## Material provided
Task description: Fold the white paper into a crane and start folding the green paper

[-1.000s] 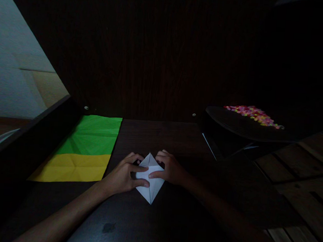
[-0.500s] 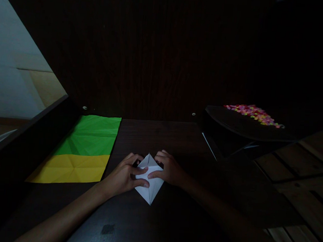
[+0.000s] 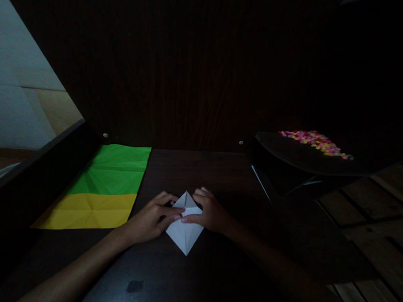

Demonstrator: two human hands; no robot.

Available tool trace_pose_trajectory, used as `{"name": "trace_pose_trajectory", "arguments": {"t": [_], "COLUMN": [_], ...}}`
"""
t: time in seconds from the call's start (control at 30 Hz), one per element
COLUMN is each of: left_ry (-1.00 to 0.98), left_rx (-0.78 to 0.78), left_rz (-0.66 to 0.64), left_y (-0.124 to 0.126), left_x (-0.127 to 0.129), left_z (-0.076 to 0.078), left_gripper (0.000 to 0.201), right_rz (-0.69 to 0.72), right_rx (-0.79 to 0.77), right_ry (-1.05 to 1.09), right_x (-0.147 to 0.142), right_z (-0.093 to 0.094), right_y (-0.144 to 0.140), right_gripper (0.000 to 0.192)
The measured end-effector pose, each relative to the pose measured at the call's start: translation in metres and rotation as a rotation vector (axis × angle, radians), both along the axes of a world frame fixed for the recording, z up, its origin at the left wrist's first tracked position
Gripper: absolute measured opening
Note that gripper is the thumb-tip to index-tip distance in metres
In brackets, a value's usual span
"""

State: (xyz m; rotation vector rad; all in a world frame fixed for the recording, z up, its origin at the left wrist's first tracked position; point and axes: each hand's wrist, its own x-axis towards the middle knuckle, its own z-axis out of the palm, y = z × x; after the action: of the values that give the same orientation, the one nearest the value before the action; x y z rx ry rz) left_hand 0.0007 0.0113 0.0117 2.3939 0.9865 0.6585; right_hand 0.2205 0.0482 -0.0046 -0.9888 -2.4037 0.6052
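Since the frame half a second ago: the left thumb has slid up off the lower paper face, so both thumb tips now meet at the middle crease; more of the white lower point shows. Paper position unchanged.

Count, left to right: one flat creased green paper sheet with one flat creased yellow paper sheet overlapping its near edge, both at the left of the dark wooden worktop. One left hand, fingers curled, pressing the left edge of one white folded kite-shaped paper, which lies flat at the worktop's centre. One right hand, curled, pressing its right edge. One dark tray at far right holds a heap of small multicoloured pieces; too small to count.
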Motion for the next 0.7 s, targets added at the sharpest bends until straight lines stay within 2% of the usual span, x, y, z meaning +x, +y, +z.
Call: {"name": "trace_pose_trajectory", "arguments": {"t": [0.13, 0.43, 0.7], "left_ry": [-0.066, -0.108, -0.057], "left_rx": [0.000, 0.011, -0.020], "left_rz": [-0.032, 0.075, 0.130], "left_y": [0.0053, 0.0044, -0.0006], "left_x": [-0.0052, -0.0001, 0.0042], "left_z": [-0.0021, -0.0089, -0.0053], "left_gripper": [0.043, 0.020, 0.019], "right_rz": [-0.010, -0.003, -0.004], "right_rx": [-0.006, 0.000, -0.032], "right_ry": [0.005, 0.010, 0.003], "right_x": [-0.0002, 0.0000, -0.0003], "right_z": [0.0004, 0.0008, 0.0028], "right_y": [-0.0003, 0.0004, -0.0001], "right_gripper": [0.039, 0.041, 0.037]}}
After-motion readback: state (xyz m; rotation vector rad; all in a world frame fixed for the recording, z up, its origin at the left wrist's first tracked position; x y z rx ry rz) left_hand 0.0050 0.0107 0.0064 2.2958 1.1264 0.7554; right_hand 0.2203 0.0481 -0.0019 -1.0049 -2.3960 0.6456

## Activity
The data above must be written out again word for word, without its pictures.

## Written solution
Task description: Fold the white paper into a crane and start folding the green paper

[-1.000s] 
[-0.500s] 
[+0.000s] 

Demonstrator: two human hands; no robot.

Available tool trace_pose_trajectory, used as `{"name": "trace_pose_trajectory", "arguments": {"t": [_], "COLUMN": [_], ...}}`
"""
t: time in seconds from the call's start (control at 30 Hz), one per element
COLUMN is each of: left_ry (-1.00 to 0.98), left_rx (-0.78 to 0.78), left_rz (-0.66 to 0.64), left_y (-0.124 to 0.126), left_x (-0.127 to 0.129), left_z (-0.076 to 0.078), left_gripper (0.000 to 0.201), right_rz (-0.69 to 0.72), right_rx (-0.79 to 0.77), right_ry (-1.05 to 1.09), right_x (-0.147 to 0.142), right_z (-0.093 to 0.094), right_y (-0.144 to 0.140), right_gripper (0.000 to 0.192)
The measured end-effector pose, each relative to the pose measured at the call's start: translation in metres and rotation as a rotation vector (axis × angle, radians), both along the axes of a world frame fixed for the recording, z up, its origin at the left wrist's first tracked position
Gripper: absolute measured opening
Note that gripper is the thumb-tip to index-tip distance in metres
In brackets, a value's usual span
"""

State: (xyz m; rotation vector rad; all in a world frame fixed for the recording, z up, its origin at the left wrist's first tracked position; point and axes: each hand's wrist, its own x-axis towards the middle knuckle, its own z-axis out of the palm, y = z × x; after the action: of the values that give the same orientation, the one nearest the value before the action; x y z rx ry rz) left_hand 0.0007 0.0113 0.0117 2.3939 0.9865 0.6585; right_hand 0.2205 0.0482 -0.0046 -0.9888 -2.4037 0.6052
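Since the frame half a second ago: the left thumb has slid up off the lower paper face, so both thumb tips now meet at the middle crease; more of the white lower point shows. Paper position unchanged.

Count, left to right: one flat creased green paper sheet with one flat creased yellow paper sheet overlapping its near edge, both at the left of the dark wooden worktop. One left hand, fingers curled, pressing the left edge of one white folded kite-shaped paper, which lies flat at the worktop's centre. One right hand, curled, pressing its right edge. One dark tray at far right holds a heap of small multicoloured pieces; too small to count.
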Motion for the next 0.7 s, targets added at the sharpest bends until straight lines stay within 2% of the usual span, x, y, z meaning +x, +y, +z.
Call: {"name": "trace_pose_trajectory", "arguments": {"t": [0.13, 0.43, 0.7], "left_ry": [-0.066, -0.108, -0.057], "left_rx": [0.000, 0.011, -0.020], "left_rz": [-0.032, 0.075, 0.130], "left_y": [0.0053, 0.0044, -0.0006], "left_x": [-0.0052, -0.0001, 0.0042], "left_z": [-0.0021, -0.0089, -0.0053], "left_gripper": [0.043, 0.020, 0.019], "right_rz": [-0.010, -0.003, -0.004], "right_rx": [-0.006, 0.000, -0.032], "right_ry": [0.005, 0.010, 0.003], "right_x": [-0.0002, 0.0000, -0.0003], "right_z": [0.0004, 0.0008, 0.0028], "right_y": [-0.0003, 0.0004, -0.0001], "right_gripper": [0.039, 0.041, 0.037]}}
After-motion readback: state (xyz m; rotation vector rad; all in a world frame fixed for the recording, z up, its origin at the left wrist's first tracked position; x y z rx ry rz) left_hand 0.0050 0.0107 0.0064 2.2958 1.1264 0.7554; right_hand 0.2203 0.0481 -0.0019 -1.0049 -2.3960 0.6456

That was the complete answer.